Start of The records

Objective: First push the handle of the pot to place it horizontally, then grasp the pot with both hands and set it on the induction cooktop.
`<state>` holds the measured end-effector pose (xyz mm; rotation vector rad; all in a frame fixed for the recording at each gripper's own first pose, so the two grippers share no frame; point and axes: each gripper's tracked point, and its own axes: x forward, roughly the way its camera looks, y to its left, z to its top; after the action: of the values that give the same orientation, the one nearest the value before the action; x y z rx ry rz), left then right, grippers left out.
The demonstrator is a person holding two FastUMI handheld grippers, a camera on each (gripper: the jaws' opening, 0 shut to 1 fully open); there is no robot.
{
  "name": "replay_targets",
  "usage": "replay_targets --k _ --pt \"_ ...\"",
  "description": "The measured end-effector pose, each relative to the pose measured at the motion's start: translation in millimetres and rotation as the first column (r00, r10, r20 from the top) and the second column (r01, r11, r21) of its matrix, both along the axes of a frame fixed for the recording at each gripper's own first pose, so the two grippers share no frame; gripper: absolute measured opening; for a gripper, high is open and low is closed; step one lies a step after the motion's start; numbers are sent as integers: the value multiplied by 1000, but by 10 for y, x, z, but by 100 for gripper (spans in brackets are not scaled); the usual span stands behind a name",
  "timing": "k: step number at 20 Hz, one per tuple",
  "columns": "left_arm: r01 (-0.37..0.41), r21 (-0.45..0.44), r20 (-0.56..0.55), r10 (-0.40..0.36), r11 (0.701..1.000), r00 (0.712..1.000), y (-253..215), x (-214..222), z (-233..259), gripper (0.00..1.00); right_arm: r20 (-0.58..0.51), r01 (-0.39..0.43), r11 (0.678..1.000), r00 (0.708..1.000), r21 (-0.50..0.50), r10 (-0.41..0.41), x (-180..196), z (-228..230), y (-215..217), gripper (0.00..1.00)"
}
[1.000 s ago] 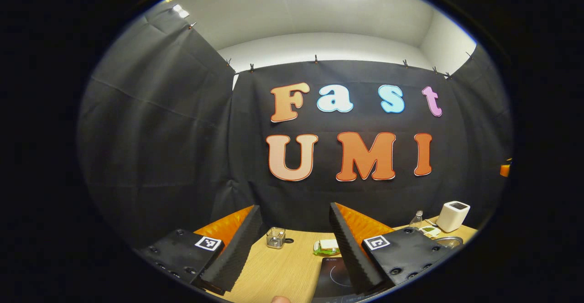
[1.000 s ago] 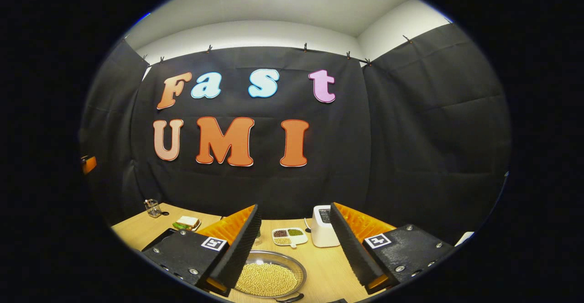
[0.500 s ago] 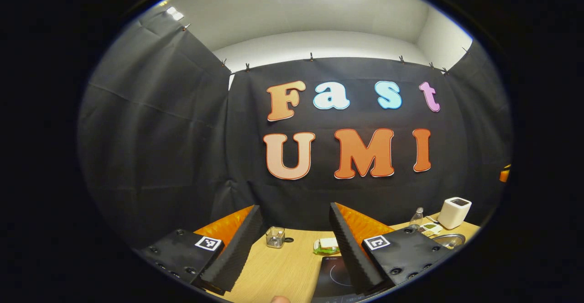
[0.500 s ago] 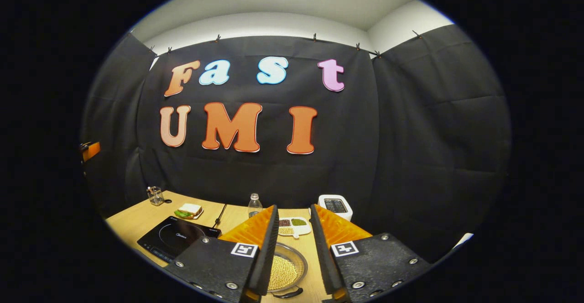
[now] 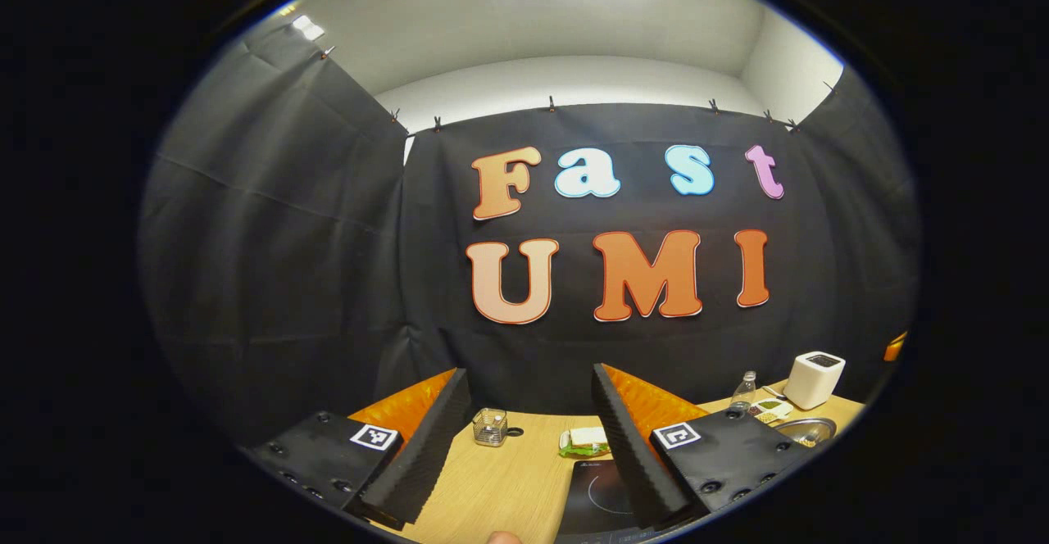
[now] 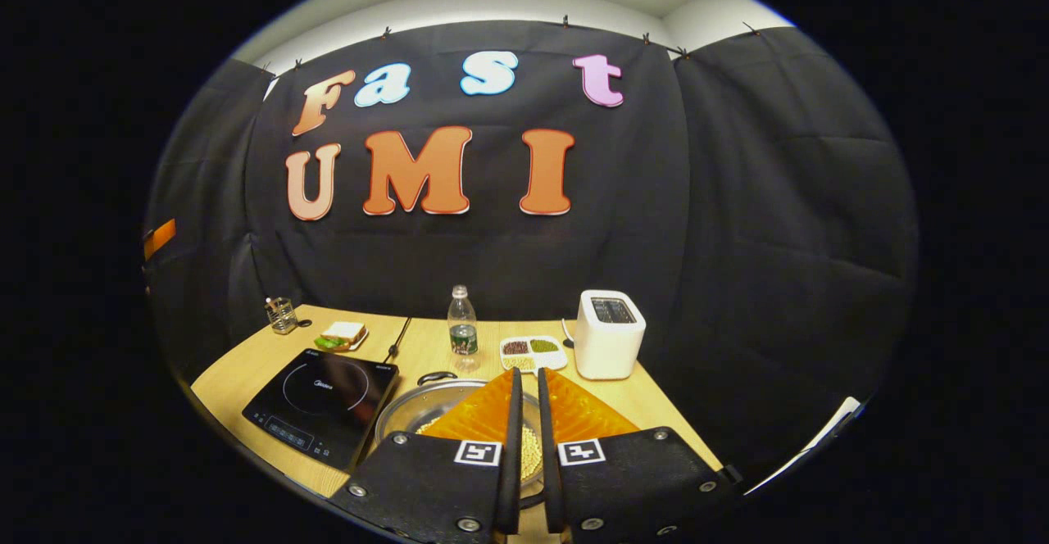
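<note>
The steel pot (image 6: pixel 410 410) holds pale beans and stands on the wooden table just right of the black induction cooktop (image 6: pixel 321 403). A dark loop handle (image 6: pixel 437 378) shows on its far rim. My right gripper (image 6: pixel 529 374) hovers over the pot's near side, shut, with only a thin slit between its fingers and nothing in it. In the left gripper view, my left gripper (image 5: pixel 529 372) stands open above the table, with the cooktop (image 5: pixel 598 491) partly behind its right finger. The pot's rim (image 5: pixel 807 429) peeks out at the far right.
At the back of the table are a water bottle (image 6: pixel 463 331), a white divided dish (image 6: pixel 533 353) of beans and a white toaster (image 6: pixel 608 335). A sandwich plate (image 6: pixel 342 335) and a glass cup (image 6: pixel 281 315) stand back left. A cord (image 6: pixel 399 337) runs from the cooktop.
My right gripper's fingers have gone from wide open to shut, and its view has tipped down so more of the table shows. The left gripper has barely moved.
</note>
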<state>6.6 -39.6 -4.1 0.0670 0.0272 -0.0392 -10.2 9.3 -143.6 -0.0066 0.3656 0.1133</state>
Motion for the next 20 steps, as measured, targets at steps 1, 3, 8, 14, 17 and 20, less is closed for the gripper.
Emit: replay_targets --k 1,3,8,14,17,20 --pt "2 -2 -4 -2 1000 1000 4 3 -19 98 -24 -3 1000 1000 2 3 -26 -95 12 8" --pt "0 -3 -10 0 1000 1000 15 11 -36 98 -72 -12 1000 997 3 12 -82 -283 36 6" --pt "6 -5 -21 -7 1000 1000 -23 45 -88 98 -194 -35 999 980 39 42 -266 -757 131 0" --pt "10 1 -27 -10 1000 1000 -41 51 -149 96 -320 -52 997 945 57 68 -502 -1281 221 0" --pt "10 2 -35 -10 1000 999 -43 43 -187 97 -388 -70 995 917 66 90 -645 -1523 312 0" --pt "6 6 -35 -6 1000 999 -30 50 -199 98 -437 -84 993 893 82 112 -786 -1690 373 0"
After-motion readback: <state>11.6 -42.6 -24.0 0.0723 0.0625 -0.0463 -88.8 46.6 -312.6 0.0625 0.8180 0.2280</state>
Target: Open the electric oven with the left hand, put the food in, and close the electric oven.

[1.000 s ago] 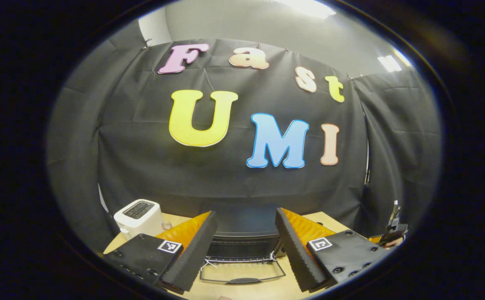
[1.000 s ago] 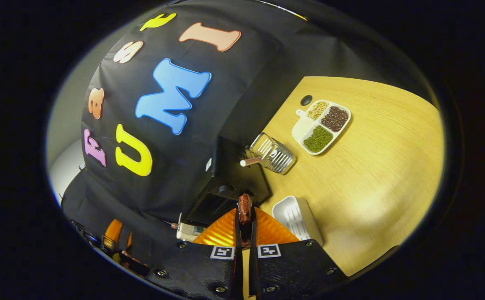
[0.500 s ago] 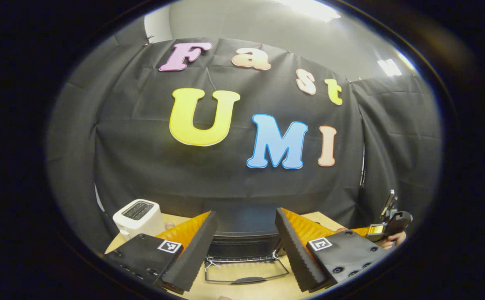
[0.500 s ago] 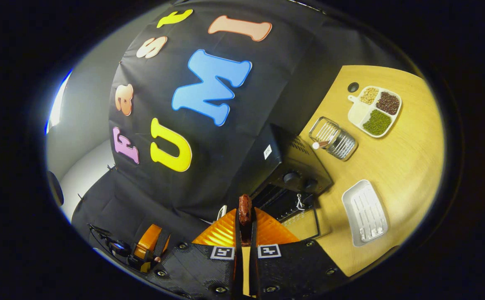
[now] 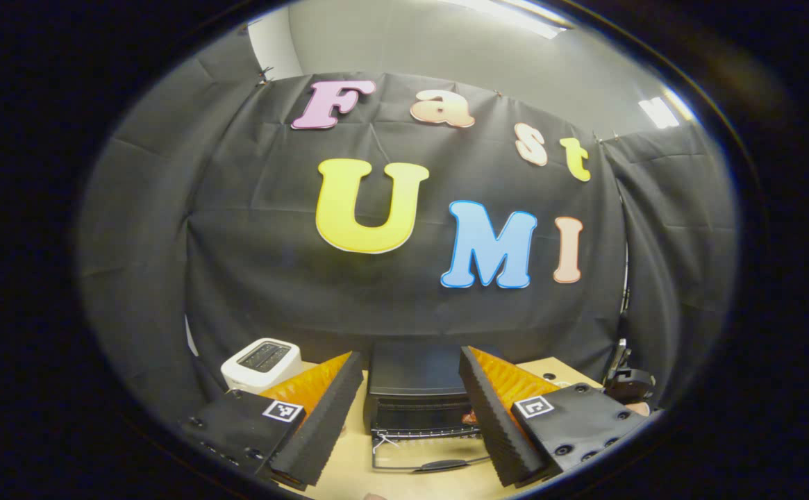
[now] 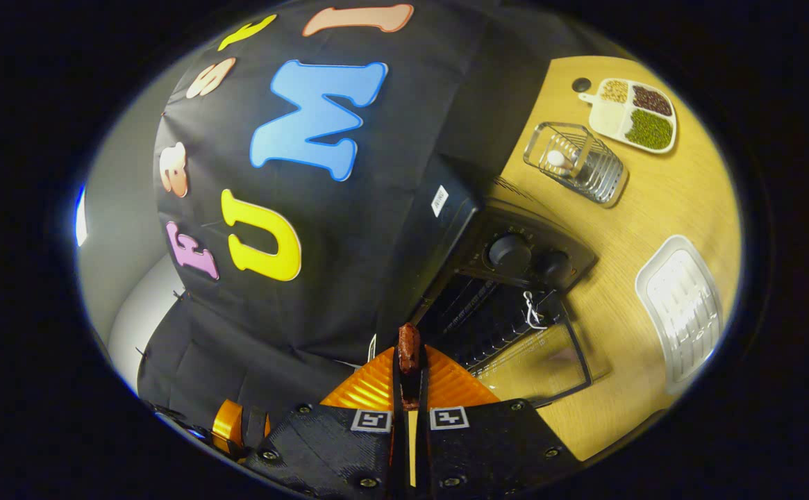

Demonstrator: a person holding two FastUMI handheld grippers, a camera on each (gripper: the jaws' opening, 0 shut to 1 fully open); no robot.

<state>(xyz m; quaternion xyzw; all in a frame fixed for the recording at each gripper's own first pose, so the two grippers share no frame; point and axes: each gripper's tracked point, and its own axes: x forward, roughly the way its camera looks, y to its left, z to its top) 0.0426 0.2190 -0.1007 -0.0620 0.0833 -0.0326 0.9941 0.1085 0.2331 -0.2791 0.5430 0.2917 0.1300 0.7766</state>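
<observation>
The black electric oven stands on the wooden table between my left gripper's fingers. Its glass door lies folded down flat in front of it. My left gripper is open and holds nothing, hanging back from the door. In the right gripper view the oven sits up and to the right, its door down and its rack showing. My right gripper is shut on a reddish-brown piece of food, held near the left edge of the oven's mouth.
A white toaster stands left of the oven. On the table right of the oven lie a ribbed white tray, a wire basket and a divided dish of beans. The other gripper's dark body shows at the far right.
My right gripper has carried the food closer to the oven, whose open mouth now looms larger. The left gripper has drawn back a little from the open door.
</observation>
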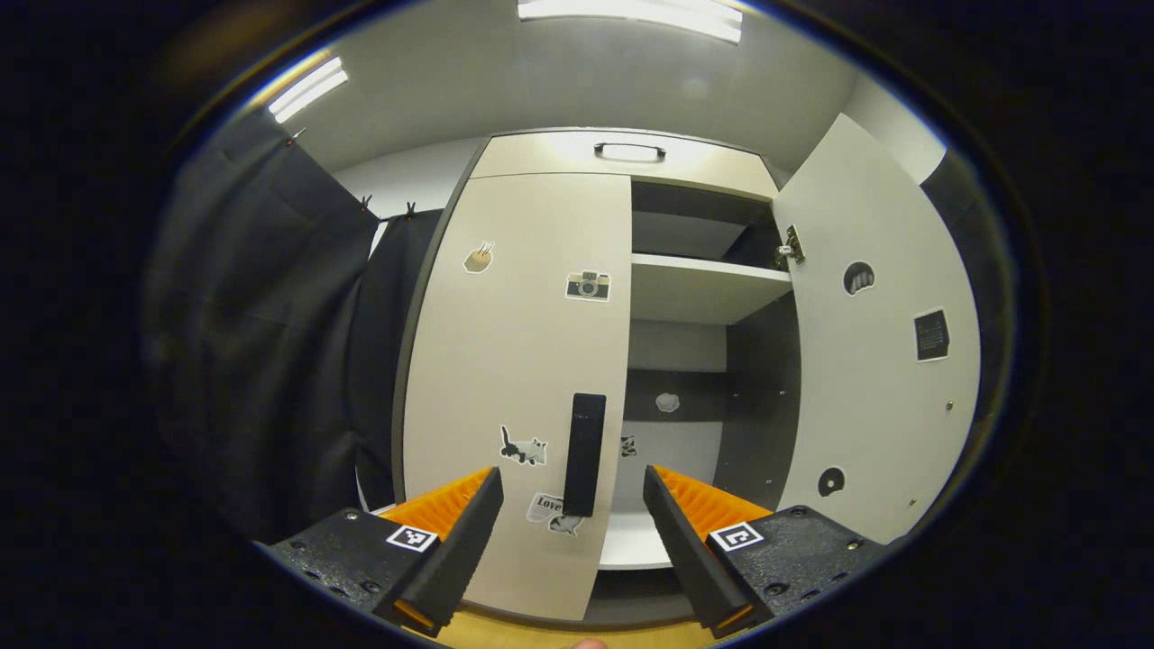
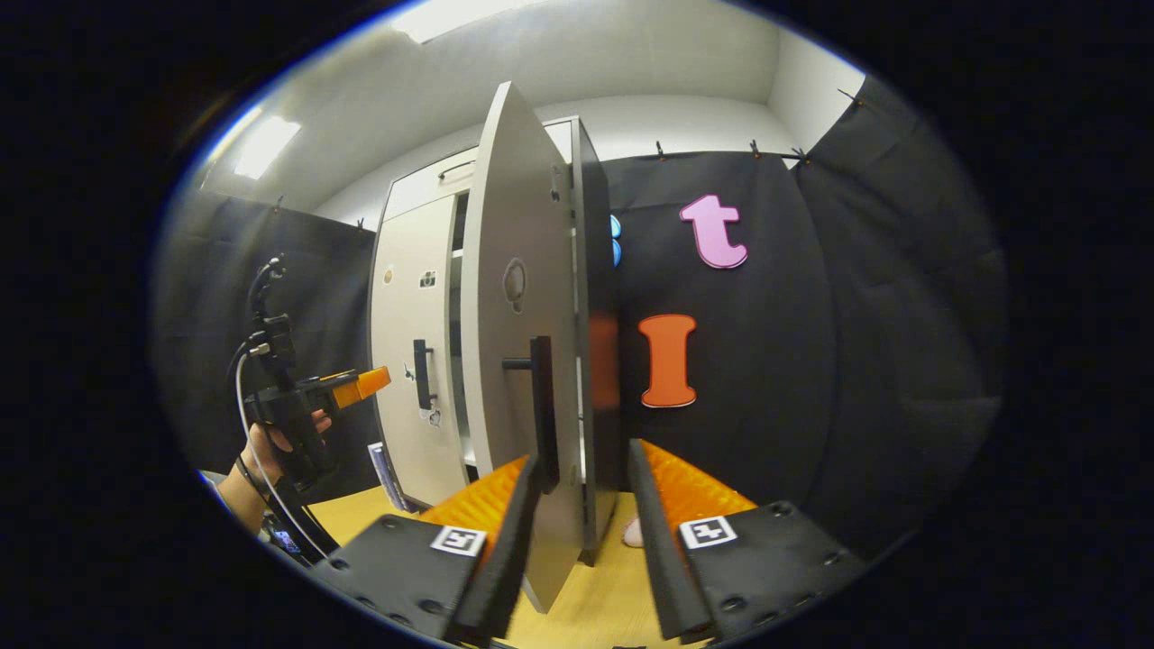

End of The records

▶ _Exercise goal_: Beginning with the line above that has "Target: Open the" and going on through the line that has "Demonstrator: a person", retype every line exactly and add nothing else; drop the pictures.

▶ _Output for this task_:
Target: Open the electric oven with the left hand, put the food in, and close the electric oven.

[1.000 s ago] 
[1.000 s ago] 
[0.500 s ago] 
[0.500 s ago] 
[now] 
[now] 

Demonstrator: a person holding two FastUMI handheld grippers, a camera on each (gripper: the jaws' opening, 0 shut to 1 fully open); no robot.

This answer is finished.